Sample of client-side Blazor with an improved boot up sequence


This Blazor sample shows how to improve the screen shown during "boot up" of a client-side Blazor application to provide more pleasant user experience with more user feedback about its progress.

You can see this example running here:

The sample builds on various other contributions. For starters, we add a small progress animation based on SpinKit to improve the aesthetics.

Next, we adapt the enhancements in this article that describes a technique for intercepting calls to load the initial DLL assemblies during Blazor's stock boot up process. The original intent is to change the visible DLL file extensions for those scenarios where they are blocked from loading, for example by corporate firewalls.

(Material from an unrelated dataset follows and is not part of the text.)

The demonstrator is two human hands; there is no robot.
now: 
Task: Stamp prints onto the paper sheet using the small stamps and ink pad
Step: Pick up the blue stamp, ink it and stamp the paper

We build on this technique to provide load status to the user as each DLL assembly is loaded, to give the user some feedback as to the overall boot up progress.

Artificial Delay

Because the stock Blazor client sample (dotnet new blazor) doesn't have many DLLs to load, the boot up screen may actually run relatively quickly (defeating the need for this technique), but you'll find this useful in larger, more real-world applications that may have many more and larger CLR assemblies to load.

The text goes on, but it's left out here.